• **YOUR OBJECTIVE**:
Could the entries below be retyped exactly and in full?

(Items listed in a dataset)
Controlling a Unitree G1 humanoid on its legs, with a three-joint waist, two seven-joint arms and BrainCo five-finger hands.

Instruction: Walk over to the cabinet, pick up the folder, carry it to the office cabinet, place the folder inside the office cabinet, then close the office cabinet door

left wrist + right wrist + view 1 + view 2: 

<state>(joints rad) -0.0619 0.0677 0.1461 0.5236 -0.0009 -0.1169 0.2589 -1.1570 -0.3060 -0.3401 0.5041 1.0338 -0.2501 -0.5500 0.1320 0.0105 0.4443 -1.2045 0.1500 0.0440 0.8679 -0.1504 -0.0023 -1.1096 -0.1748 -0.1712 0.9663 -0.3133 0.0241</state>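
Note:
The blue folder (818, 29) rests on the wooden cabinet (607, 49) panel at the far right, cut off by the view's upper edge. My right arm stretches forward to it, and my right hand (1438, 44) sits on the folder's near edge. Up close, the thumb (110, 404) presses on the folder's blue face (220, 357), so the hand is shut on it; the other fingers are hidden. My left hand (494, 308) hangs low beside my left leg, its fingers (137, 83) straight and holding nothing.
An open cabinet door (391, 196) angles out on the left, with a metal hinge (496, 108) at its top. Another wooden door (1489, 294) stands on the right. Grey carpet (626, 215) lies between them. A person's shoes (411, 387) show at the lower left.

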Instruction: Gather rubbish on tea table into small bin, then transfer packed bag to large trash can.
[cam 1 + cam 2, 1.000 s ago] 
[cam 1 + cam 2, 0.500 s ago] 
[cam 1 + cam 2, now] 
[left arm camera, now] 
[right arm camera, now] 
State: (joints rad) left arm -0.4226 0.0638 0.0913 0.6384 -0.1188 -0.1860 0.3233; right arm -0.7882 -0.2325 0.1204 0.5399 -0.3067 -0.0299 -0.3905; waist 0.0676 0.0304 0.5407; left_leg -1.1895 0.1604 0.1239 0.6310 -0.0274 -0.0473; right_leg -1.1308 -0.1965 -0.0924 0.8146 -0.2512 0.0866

• **ANSWER FOR THIS EXERCISE**:
Controlling a Unitree G1 humanoid on its legs, with a three-joint waist, two seven-joint arms and BrainCo five-finger hands.

Instruction: Walk over to the cabinet, pick up the folder, carry it to the office cabinet, place the folder inside the office cabinet, then close the office cabinet door

left wrist + right wrist + view 1 + view 2: 

<state>(joints rad) -0.0619 0.0677 0.1461 0.5236 -0.0009 -0.1169 0.2589 -1.1570 -0.3060 -0.3401 0.5041 1.0338 -0.2501 -0.5500 0.1320 0.0105 0.4443 -1.2045 0.1500 0.0440 0.8679 -0.1504 -0.0023 -1.1096 -0.1748 -0.1712 0.9663 -0.3133 0.0241</state>
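Note:
The blue folder (818, 29) rests on the wooden cabinet (607, 49) panel at the far right, cut off by the view's upper edge. My right arm stretches forward to it, and my right hand (1438, 44) sits on the folder's near edge. Up close, the thumb (110, 404) presses on the folder's blue face (220, 357), so the hand is shut on it; the other fingers are hidden. My left hand (494, 308) hangs low beside my left leg, its fingers (137, 83) straight and holding nothing.
An open cabinet door (391, 196) angles out on the left, with a metal hinge (496, 108) at its top. Another wooden door (1489, 294) stands on the right. Grey carpet (626, 215) lies between them. A person's shoes (411, 387) show at the lower left.
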
Instruction: Gather rubbish on tea table into small bin, then transfer packed bag to large trash can.
[cam 1 + cam 2, 1.000 s ago] 
[cam 1 + cam 2, 0.500 s ago] 
[cam 1 + cam 2, now] 
[left arm camera, now] 
[right arm camera, now] 
State: (joints rad) left arm -0.4226 0.0638 0.0913 0.6384 -0.1188 -0.1860 0.3233; right arm -0.7882 -0.2325 0.1204 0.5399 -0.3067 -0.0299 -0.3905; waist 0.0676 0.0304 0.5407; left_leg -1.1895 0.1604 0.1239 0.6310 -0.0274 -0.0473; right_leg -1.1308 -0.1965 -0.0924 0.8146 -0.2512 0.0866

No further output is needed for the exercise.